Солдаты наклонили штыки. Минуя зал заседаний, арестованного по полукруглой застекленной галерее привели в отдельно стоящее здание. Еще совсем недавно здесь дожидались своего выступления приглашенные на заседание парламента члены правительства. Сегодня павильон, прозванный министерским, стал для них местом заточения.
— Я переговорил с ним, — спустя час сказал Александр Федорович Рождественскому. — Он ничего не знает. Нам нужен Протопопов.
Сказал и скривился от нового приступа боли. Орел с каждым новым обращением терзал его все больше. Сносить плату за дарованное артефактом могущество становилось труднее. Керенский сунул онемевшую ладонь между пуговиц пиджака и вопросительно глянул на подполковника.
Рождественский только развел руками. Найти беглого министра внутренних дел в царившем повсюду хаосе было нелегко.
Протопопов объявился сам.
Первый день революции подходил к концу. Стремительный человеческий водоворот потихоньку умерил темп. Вымотанные событиями люди разбрелись по дворцу в поисках еды и ночлега. На ногах оставались лишь самые стойкие и энергичные.
Керенский же будто вовсе не чувствовал усталости. В попытках уследить за событиями в Петросовете и Временном комитете Думы он метался по корридам Таврического дворца. Лиц Александр Федорович уже не замечал. Словно механический человек, он переставлял гудящие ноги и шел по одному ему ведомому курсу от кабинета к кабинету, от зала к залу.
Неожиданно в полутемном коридоре путь ему преградила тщедушная фигурка. Небритое, изможденное лицо. Обвисшие усы. Мятая одежда. Больные, блестящие лихорадкой глаза. В ссутуленном человечке Александр Федорович с трудом узнал вдруг министра Протопопова.
— Я пришел к вам по собственной воле, господин Керенский, — бесцветно прошелестел он. — Арестуйте меня.
Керенский на мгновение опешил. Главный преступник свергнутого режима умудрился неузнанным пробраться в сердце новой власти. Министру явно везло.
— Идемте, Александр Дмитриевич, — взял себя в руки Керенский. — Я отведу вас в безопасное место.
Им удалось одолеть половину пути до охраняемого кабинета председателя Думы, когда Протопопова узнали.
— Палач! — крикнул кто-то. — Граждане, Протопопова схватили!

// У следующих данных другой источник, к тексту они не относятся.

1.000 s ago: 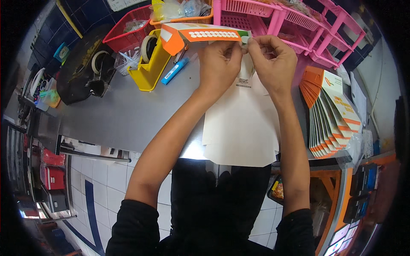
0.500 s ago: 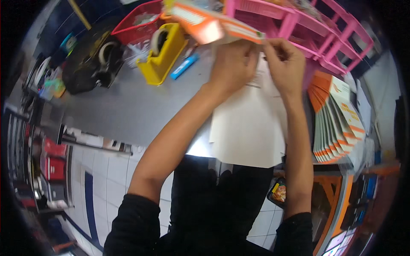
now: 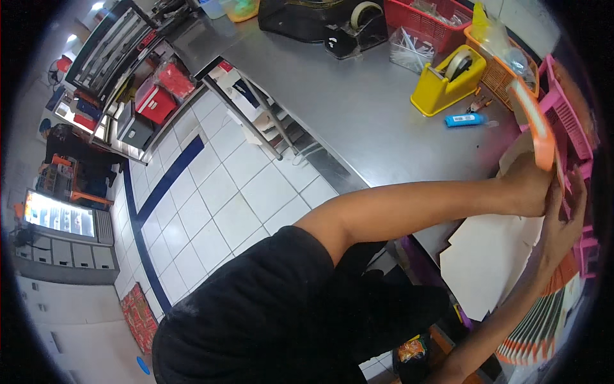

Вмиг вокруг образовалась толпа зевак. Среди них становилось все больше перекошенных злобой лиц. Плевки и тумаки посыпались на бывшего министра.
— Убийца! Сатрап! Душегуб!
Керенский понял, что еще немного — и озлобленная орава кинется, растерзает Протопопова. На счастье, в конце коридора возник Рождественский. Могучим броненосцем он разрезал волнующееся людское море.
— Не сметь прикасаться к этому человеку! — крикнул Керенский и стиснул в кармане Орла. Глаза Александра Федоровича вспыхнули разноцветным огнем. Боль жарким капканом сдавила кисть. Он до крови закусил губу.
— Как вы? — обеспокоенно спросил подоспевший Рождественский. Вид Керенского ужасал. Бледно лицо кривилось мукой. Глаза полыхали. Левая рука была поднята верх.
— Помогите мне, — шепнул в ответ Керенский и вновь громко крикнул: — Не сметь! Этот человек арестован и будет осужден по закону!
Беснующаяся толпа подчинялась. Люди расступались в стороны, давая пройти. Рождественский подхватил затурканного министра под руку и потащил за Керенским. Протиснувшись через битком набитый солдатней Екатерининский зал, они добрались до кабинета председателя.
Кабинет был пуст. Керенский без сил рухнул в кресло и тяжко произнес:
— Садитесь, Александр Дмитриевич. Мне нужно с вами поговорить.
Протопопов послушно сел в кресло напротив.
Время шло. Керенский собирался с силами.
— О ваших преступлениях против народа вы расскажете позже специальной комиссии, Александр Дмитриевич, — наконец начал он. — А пока я хочу поговорить о другом. — Керенский через силу запустил руку в карман и сжал серебряного мучителя. — И я надеюсь получить от вас абсолютно искренние ответы.